What is required:
From the records below, please print only the lines from the one containing "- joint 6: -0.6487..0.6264" through the one containing "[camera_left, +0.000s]", both included. Skip the pictures.
(Beginning of Source material)
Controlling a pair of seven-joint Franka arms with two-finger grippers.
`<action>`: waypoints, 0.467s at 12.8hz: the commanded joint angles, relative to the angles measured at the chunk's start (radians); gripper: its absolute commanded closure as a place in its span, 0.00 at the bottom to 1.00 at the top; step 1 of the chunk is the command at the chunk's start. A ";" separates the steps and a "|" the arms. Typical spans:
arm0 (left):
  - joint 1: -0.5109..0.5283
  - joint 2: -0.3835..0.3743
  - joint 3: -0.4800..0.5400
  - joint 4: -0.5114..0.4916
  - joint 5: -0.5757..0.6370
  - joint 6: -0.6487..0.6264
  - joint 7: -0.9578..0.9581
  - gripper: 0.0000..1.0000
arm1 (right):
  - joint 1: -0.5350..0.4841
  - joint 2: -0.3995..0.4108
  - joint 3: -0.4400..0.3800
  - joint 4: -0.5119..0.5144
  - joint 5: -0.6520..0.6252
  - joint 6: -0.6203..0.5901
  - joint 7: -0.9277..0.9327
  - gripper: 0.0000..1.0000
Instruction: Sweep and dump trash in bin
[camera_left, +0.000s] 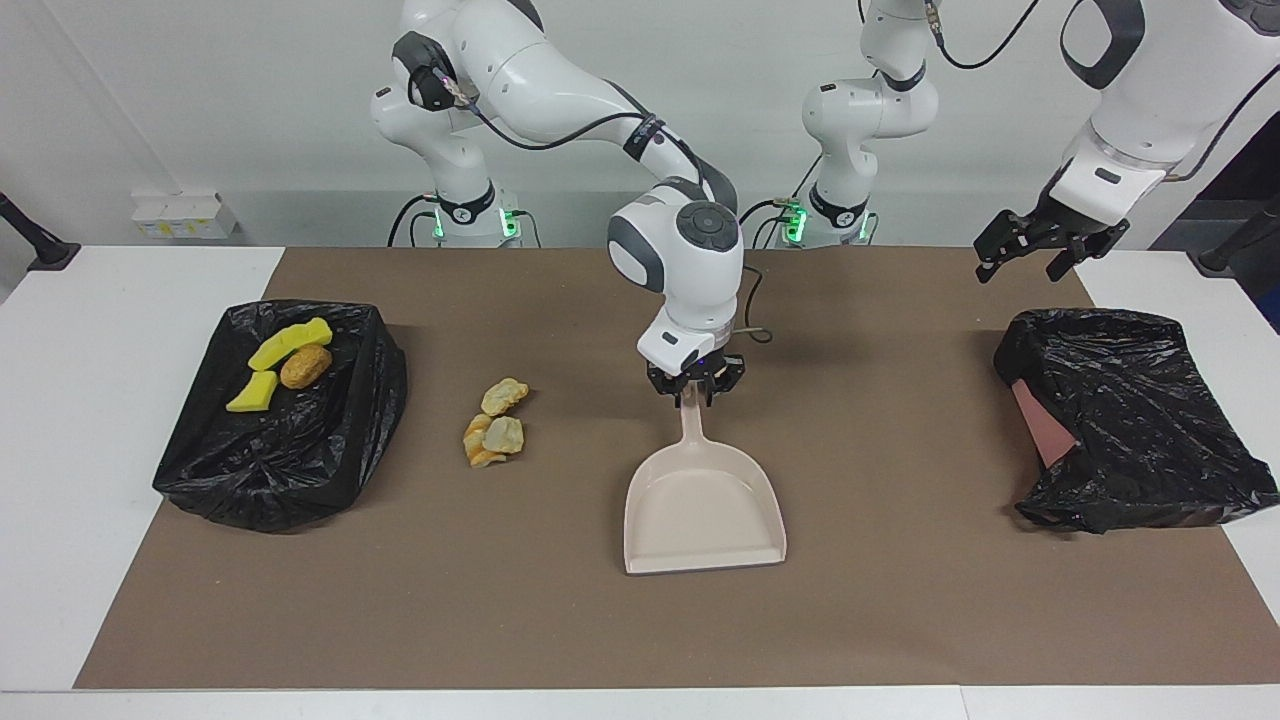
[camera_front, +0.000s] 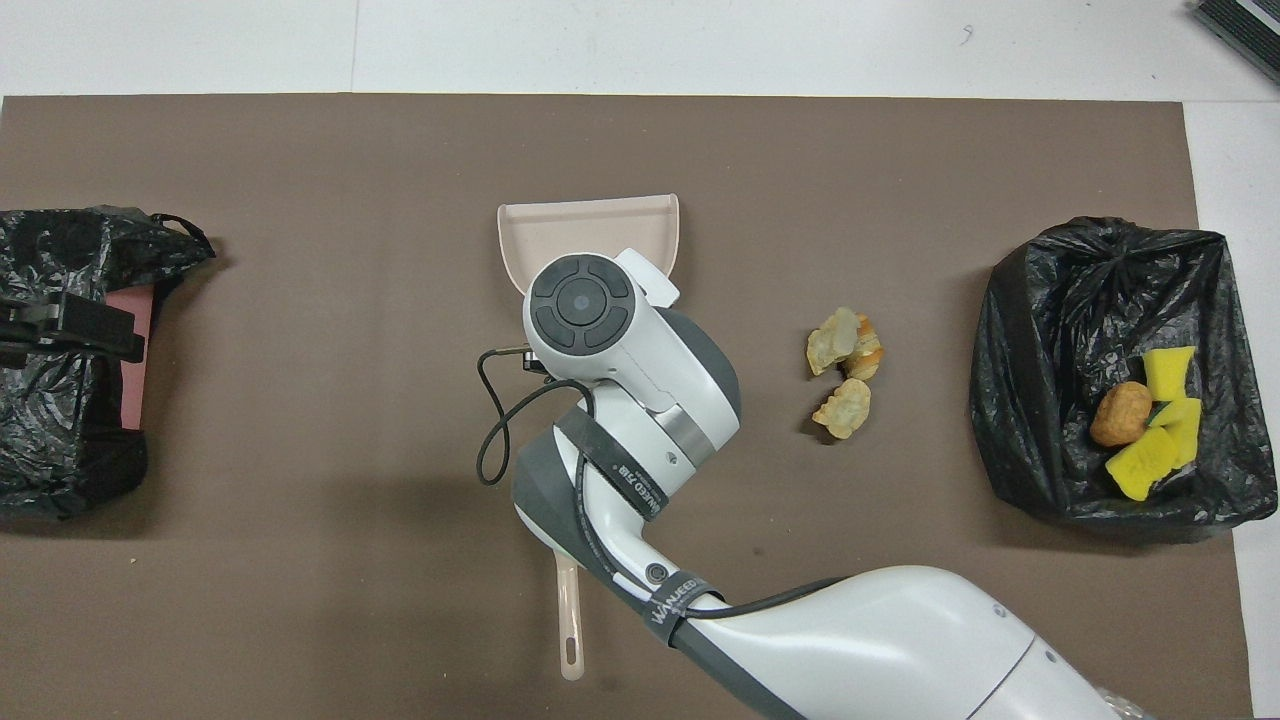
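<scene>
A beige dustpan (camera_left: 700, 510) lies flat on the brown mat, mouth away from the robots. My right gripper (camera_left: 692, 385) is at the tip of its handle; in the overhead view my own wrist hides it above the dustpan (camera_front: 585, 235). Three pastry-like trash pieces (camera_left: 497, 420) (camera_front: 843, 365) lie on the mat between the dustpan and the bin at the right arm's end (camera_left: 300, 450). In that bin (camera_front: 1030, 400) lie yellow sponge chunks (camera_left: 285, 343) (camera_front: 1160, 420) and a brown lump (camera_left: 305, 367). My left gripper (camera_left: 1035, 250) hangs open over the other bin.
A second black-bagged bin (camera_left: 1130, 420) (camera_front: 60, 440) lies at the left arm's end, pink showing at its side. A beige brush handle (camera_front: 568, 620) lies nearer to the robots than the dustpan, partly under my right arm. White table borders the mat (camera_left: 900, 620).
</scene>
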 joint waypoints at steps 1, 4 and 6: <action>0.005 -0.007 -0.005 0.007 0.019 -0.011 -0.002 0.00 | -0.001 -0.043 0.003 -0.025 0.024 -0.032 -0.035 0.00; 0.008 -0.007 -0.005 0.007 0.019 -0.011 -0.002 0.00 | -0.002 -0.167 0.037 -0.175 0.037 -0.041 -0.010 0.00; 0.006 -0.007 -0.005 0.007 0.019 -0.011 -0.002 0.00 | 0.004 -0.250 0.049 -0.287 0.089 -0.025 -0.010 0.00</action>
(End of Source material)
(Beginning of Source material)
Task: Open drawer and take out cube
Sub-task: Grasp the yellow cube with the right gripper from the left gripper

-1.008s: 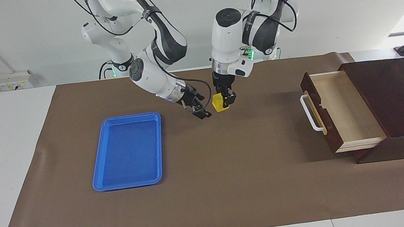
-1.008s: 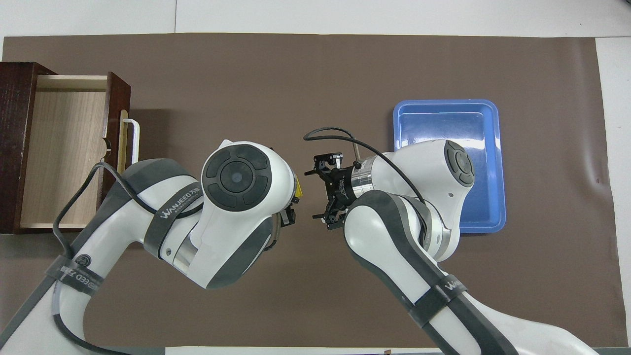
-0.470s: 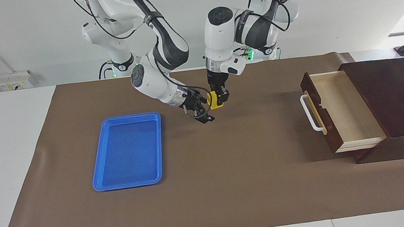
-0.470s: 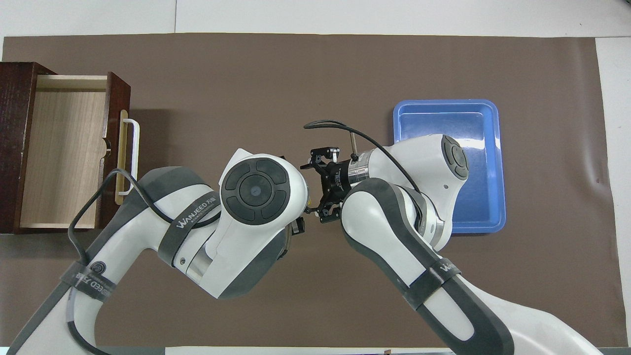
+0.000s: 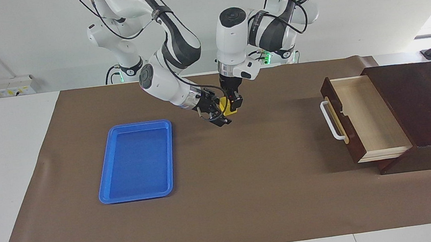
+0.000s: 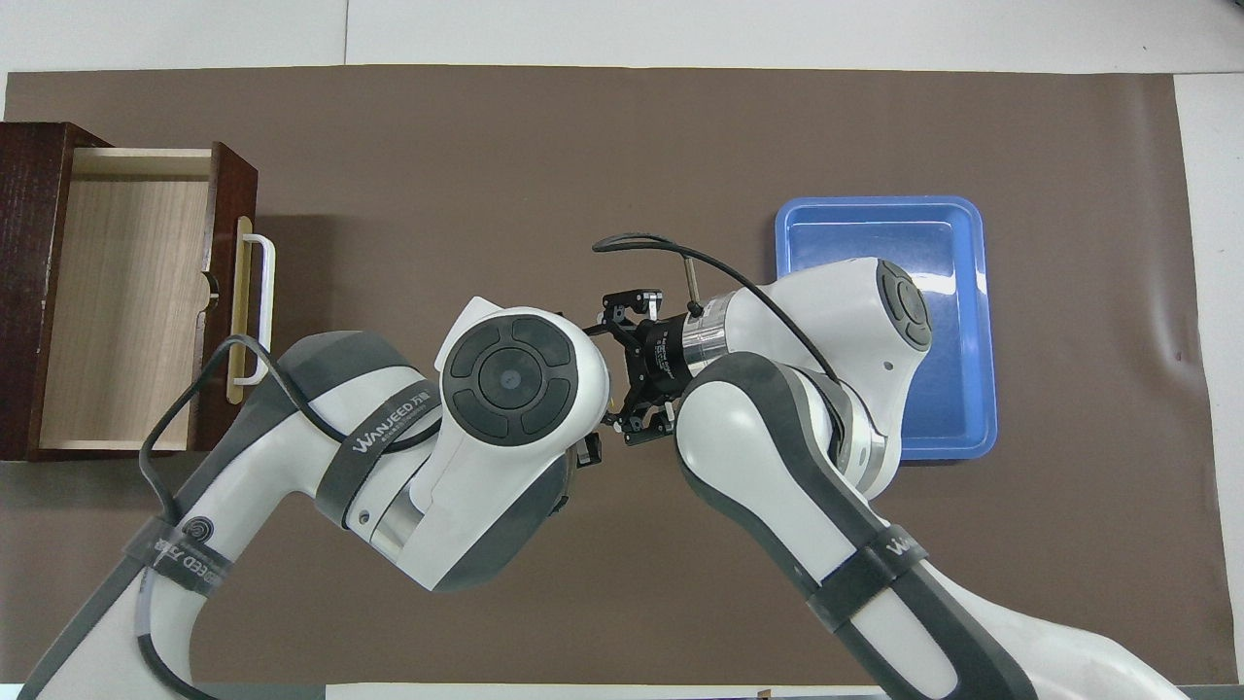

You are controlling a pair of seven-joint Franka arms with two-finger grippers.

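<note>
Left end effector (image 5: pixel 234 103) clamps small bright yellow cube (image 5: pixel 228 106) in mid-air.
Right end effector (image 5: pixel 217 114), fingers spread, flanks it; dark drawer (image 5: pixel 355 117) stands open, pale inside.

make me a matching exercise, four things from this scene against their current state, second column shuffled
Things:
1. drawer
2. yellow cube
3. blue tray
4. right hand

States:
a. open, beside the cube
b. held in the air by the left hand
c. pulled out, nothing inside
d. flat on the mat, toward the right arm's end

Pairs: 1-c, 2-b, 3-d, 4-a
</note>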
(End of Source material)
Solution to the exercise:
  - joint 6: -0.6487..0.6264
  - joint 7: -0.9578..0.9581
  - gripper: 0.0000..1.0000
arm1 (right):
  - joint 1: -0.5350..0.4841
  - joint 2: -0.3995..0.4108
  - joint 3: -0.4400..0.3800
  - joint 4: -0.5119..0.5144
  - joint 5: -0.6520..0.6252
  - joint 6: -0.6203..0.5901
  - joint 7: -0.9277..0.9327
  - gripper: 0.0000..1.0000
Instruction: Sweep and dump trash in bin
[camera_left, +0.000s] 

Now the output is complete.